From Lakota America: A New History of Indigenous Power, by Pekka Hämäläinen (The Lamar Series in Western History; Yale U. Press, 2019), Kindle Loc. 96ff.

I use the word “Sioux” in this book as a cover term for seven related and allied people or oyátes: the Lakotas, Yanktons, Yanktonais, Mdewakantons [aka Mille Lacs Lake], Sissetons, Wahpetons, and Wahpekutes, who together formed the Očhéthi Šakówiŋ, the Seven Council Fires. Sioux is a French corruption of Ojibwe word “Nadouessioux” which means “snake” and thus enemy. Here I use Sioux when describing events or action that involve more than one or all peoples or oyátes; the alternative would have been to list each group in every instance. Although problematic, “Sioux” remains the most common English term used by Lakotas and non-Natives alike, and many modern Lakota oyátes identify themselves as Sioux tribes. “Dakota” is a cover term for the four eastern people, the Mdewakantons, Sissetons, Wahpetons, and Wahpekutes.

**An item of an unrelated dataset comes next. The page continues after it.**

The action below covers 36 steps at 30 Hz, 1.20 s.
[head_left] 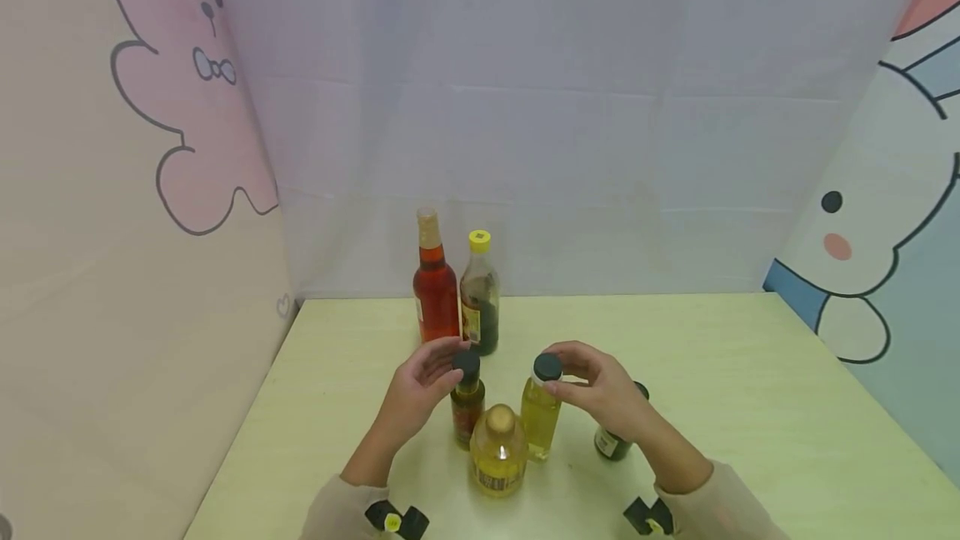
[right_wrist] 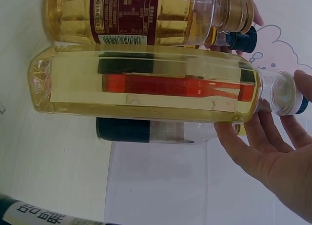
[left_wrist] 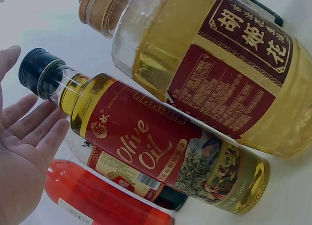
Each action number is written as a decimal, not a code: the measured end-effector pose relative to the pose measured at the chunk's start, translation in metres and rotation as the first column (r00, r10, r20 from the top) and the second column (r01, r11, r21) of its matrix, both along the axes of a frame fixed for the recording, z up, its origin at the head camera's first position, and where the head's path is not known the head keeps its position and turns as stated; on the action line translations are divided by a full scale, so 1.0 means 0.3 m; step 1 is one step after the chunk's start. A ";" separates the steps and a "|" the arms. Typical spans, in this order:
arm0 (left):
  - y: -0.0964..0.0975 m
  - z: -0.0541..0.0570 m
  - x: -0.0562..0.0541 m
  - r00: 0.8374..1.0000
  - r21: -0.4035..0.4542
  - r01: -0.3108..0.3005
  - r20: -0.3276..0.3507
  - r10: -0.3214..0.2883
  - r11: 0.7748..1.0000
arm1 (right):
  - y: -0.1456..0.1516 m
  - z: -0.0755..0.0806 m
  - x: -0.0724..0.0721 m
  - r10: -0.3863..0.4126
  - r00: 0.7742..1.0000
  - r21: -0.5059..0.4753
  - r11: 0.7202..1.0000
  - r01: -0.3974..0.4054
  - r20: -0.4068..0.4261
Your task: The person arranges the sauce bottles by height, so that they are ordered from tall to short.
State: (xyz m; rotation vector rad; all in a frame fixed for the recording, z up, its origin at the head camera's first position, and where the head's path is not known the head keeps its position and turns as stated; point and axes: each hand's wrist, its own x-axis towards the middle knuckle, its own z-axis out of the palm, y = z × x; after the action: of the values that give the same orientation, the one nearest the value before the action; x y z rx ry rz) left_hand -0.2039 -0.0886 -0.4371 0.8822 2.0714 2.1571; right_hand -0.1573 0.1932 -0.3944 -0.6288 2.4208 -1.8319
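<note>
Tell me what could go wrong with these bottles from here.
The right grip holds the pale oil bottle only by its top, so it might swing into the gold-capped bottle close beside it. The left grip is open around the top of the olive oil bottle; closing unevenly could knock that over.

wrist views: hands [left_wrist: 24, 142] [right_wrist: 273, 154] cut off | head: red bottle [head_left: 435, 298] base hidden | small dark bottle [head_left: 612, 445] partly hidden

The olive oil bottle [left_wrist: 168, 144] and white-collared bottle [head_left: 540, 417] show smooth, glossy, transparent walls; the former's ribbed cap [left_wrist: 36, 71] resembles plastic. The table [head_left: 750, 390] appears smooth and wood-like, the backdrop [head_left: 555, 123] creased, matt cloth.
</note>
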 end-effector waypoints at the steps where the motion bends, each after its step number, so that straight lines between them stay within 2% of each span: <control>1: 0.001 -0.002 0.003 1.000 -0.003 -0.004 0.004 0.004 1.000 | 0.000 0.000 0.001 0.000 1.000 0.000 1.000 0.000 0.000; 9: 0.010 -0.017 0.020 0.997 -0.044 -0.067 0.020 0.068 0.997 | 0.002 0.000 0.001 -0.004 1.000 0.004 1.000 0.004 -0.001; 14: 0.017 -0.023 0.029 0.996 -0.051 -0.082 0.032 0.084 0.995 | 0.003 -0.002 0.000 -0.005 1.000 0.004 1.000 0.005 0.001; 21: 0.027 -0.035 0.028 0.994 -0.051 -0.111 0.008 0.111 0.993 | 0.004 -0.001 0.000 0.000 1.000 0.002 1.000 0.000 -0.003; 30: 0.041 -0.019 0.034 0.993 -0.050 -0.118 0.010 0.118 0.992 | 0.002 0.008 0.005 -0.015 1.000 0.004 1.000 0.015 -0.005; 36: 0.050 -0.022 0.037 0.988 -0.057 -0.151 0.032 0.153 0.987 | 0.004 0.004 0.004 -0.025 1.000 0.021 0.999 0.025 -0.007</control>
State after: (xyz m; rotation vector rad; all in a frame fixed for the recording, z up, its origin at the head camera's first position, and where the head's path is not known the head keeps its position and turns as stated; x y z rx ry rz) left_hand -0.1929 -0.0736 -0.4438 0.6953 2.2362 2.1579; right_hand -0.1562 0.1944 -0.3931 -0.6068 2.4592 -1.8142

The spelling of Lakota words follows New Lakota Dictionary, edited and compiled by Jan Ullrich (2008; 2nd ed., Lakota Language Consortium, 2011). I have used Lakota names for the seven Lakota tribes or oyátes unless a French or English name is dominant in the literature: Hunkpapas (“head of camp circle entrance”), Minneconjous (“plant by water”), Oglalas (“scatter one’s own”), Sans Arcs (“without bows”), Sicangus (“burned thighs,” hence the French term Brulés), Sihasapas (“Blackfeet”), and Two Kettles (“two boilings”). As for other Native nations, I have used their preferred spellings of their names: Odawas rather than Ottawas; Mesquakies rather than Foxes; Wyandots rather than Hurons; and Ho-Chunks rather than Winnebagos.